Не обладая опытом Айвивуда, он проник в зал и сел на зеленую скамью, предполагая, что заседания нет. Однако вскоре он различил человек семь-восемь и расслышал старческий голос с эссекским акцентом, говоривший на одной ноте, что мешает нам расставить знаки препинания:

– … не хотел бы чтобы это предложение неправильно поняли и потому постарался изложить ясно и не думаю что мой уважаемый противник укрепит свою репутацию если истолкует его неправильно и вправе сказать что если бы в столь важных вопросах он меньше спешил и не выдвигал таких смелых идей по поводу графитных карандашей сторонникам крайностей было бы труднее применить их к свинцовым карандашам хотя я ни в коей мере не хочу разжигать страстей и затрагивать личности я вынужден сказать что мой уважаемый противник делал именно это о чем несомненно сожалеет и я не хотел бы оскорблять кого-нибудь и уважаемый мистер спикер не допустит оскорблений но я вынужден прямо сказать моему уважаемому противнику что вопрос о колясках которым он меня попрекает тогда как я меньше чем кто бы то ни было…

Дориан Уимпол тихо поднялся, как вдруг увидел, что кто-то скользнул в зал и передал записку молодому человеку с тяжелыми веками, правившему в тот момент Англией. Человек этот встал и вышел. Дориана охватил, как написал бы он в юности, сладостный трепет надежды. Ему показалось, что в конце концов произойдет что-нибудь понятное; и он тоже вышел.

Одинокий и сонный правитель империи спустился в нижний этаж храма свободы и вошел в комнату, где, к своему удивлению, Уимпол увидел у маленького столика лорда Айвивуда с костылем, спокойного, как Джон Сильвер[81]. Человек с тяжелыми веками сел напротив него, и они поговорили, но Уимпол ничего не расслышал. Он прошел в соседнюю комнату, где заказал кофе и ликер, такой хороший, что он выпил несколько рюмок.

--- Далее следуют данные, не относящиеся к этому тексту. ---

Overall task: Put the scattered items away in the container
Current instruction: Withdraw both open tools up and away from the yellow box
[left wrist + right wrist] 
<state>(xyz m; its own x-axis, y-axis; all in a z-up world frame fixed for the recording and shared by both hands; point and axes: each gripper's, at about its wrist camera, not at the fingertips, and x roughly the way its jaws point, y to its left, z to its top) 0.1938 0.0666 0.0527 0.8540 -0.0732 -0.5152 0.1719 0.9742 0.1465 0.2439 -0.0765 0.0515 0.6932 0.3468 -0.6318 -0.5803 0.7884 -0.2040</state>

Сел он так, чтобы Айвивуд не мог незаметно пройти мимо, и терпеливо ждал, что будет. Странным ему казалось одно: время от времени все помещение оглашал звонок. Когда он звонил, лорд Айвивуд кивал, словно был к нему подключен. Когда же он кивал, молодой человек взбегал наверх, как горец, но скоро возвращался. На третий раз поэт подметил, что убегают и другие, из других комнат, и возвращаются помедленней, с сознанием хорошо выполненного долга. Однако он не знал, что долг этот зовется представительным правлением и что именно так крик Кэмберленда или Корнуолла доходит до слуха короля.

Вдруг сонный человек вскочил без звонка и снова убежал. Поэт поневоле услышал, что, записывая слова Айвивуда, он повторил: «Спиртные напитки нельзя продавать, если полиция не извещена за три дня». Проведем, конечно. Приходите через полчаса».

Сказавши так, он взбежал по лестнице. Когда Дориан увидел, как Айвивуд идет, опираясь на грубый костыль, он испытал те же чувства, что и Джоан. Вскочив из-за столика, он тронул его за локоть и произнес:

– Прости меня, Филип, я был с тобой груб. Право, мне очень жаль. Сосновый лес и камера не способствуют спокойствию, но ты в них не виноват. Не знал, что ты сегодня выйдешь, все ж нога… Побереги себя, Филип. Присядь на минутку.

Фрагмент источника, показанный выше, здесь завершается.